The sad reality is that unless medical negligence solicitors can work profitably they will no longer be able to offer No Win No Fee Agreements to everyone, irrespective of the value of the claim, meaning that the right to access justice and bring compensation claims will be severely curtailed.  Worrying further still is that fixed costs on medical negligence claims valued up to £250,000 (which is the bulk of all claims) has also been actively discussed by the Government without any clear, coherent and sensible plan as to how the level of a fixed costs regime could operate in a sustainable manner. 

On top of this we have the strange situation whereby the Department of Health is itself driving forward the idea of fixing claimant medical negligence legal costs.  In other words, they are trying to limit the legal costs that can be incurred investigating claims against themselves, the NHS.  This is surely a conflict given that fixing legal costs is likely to limit the claims brought against them.  Focus on avoiding medical negligence and learning from mistakes should instead be their clear priority.  

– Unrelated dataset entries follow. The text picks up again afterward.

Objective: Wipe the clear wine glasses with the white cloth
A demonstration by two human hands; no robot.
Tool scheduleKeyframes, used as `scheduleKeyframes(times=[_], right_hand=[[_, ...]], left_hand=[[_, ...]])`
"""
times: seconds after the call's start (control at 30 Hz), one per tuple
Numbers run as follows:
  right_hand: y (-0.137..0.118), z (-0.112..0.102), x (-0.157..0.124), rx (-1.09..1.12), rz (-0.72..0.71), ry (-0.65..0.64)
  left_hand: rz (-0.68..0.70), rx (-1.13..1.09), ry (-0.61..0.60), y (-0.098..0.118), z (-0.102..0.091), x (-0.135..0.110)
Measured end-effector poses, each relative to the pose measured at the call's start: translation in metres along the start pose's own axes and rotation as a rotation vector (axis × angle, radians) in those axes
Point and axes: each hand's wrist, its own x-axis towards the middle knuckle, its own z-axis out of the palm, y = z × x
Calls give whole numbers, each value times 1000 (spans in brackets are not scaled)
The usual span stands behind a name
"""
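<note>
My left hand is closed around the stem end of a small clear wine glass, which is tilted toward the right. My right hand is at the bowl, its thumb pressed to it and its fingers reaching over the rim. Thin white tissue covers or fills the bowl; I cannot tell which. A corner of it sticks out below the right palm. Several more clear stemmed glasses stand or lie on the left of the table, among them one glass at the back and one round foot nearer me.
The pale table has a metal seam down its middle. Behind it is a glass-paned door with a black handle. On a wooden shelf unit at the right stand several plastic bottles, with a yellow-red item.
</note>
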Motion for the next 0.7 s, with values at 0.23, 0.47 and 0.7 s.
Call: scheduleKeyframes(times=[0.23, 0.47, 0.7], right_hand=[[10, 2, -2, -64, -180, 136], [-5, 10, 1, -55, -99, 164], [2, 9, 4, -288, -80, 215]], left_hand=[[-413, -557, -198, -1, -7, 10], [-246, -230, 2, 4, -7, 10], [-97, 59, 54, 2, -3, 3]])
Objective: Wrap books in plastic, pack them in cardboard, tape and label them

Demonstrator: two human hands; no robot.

Finally, as illustrated in the examples above, we have the NHS Litigation Authority, the organisation that handles medical negligence claims. The National Audit Office are currently reviewing the NHSLA’s performance on the basis of criticism that the NHSLA sometimes defend claims unnecessarily which ultimately drives up legal costs and prolongs the distress and anxiety of claims for patients and their families.      

My view is that a fixed legal cost regime in a complex and specialist area will severely limit a patient’s right to access justice and seek redress.  It is driven by a misguided understanding that such a regime would save costs when, in fact, in the long run, it would drive up the legal costs of defending claims because without specialist and experienced medical negligence solicitors more cases (including weaker claims) would be pursued by patients on their own without any legal advice.

Medical negligence cases should be prevented by better standards of healthcare rather than limiting those who can access legal representation by fixing legal costs based on arbitrary settlement figures.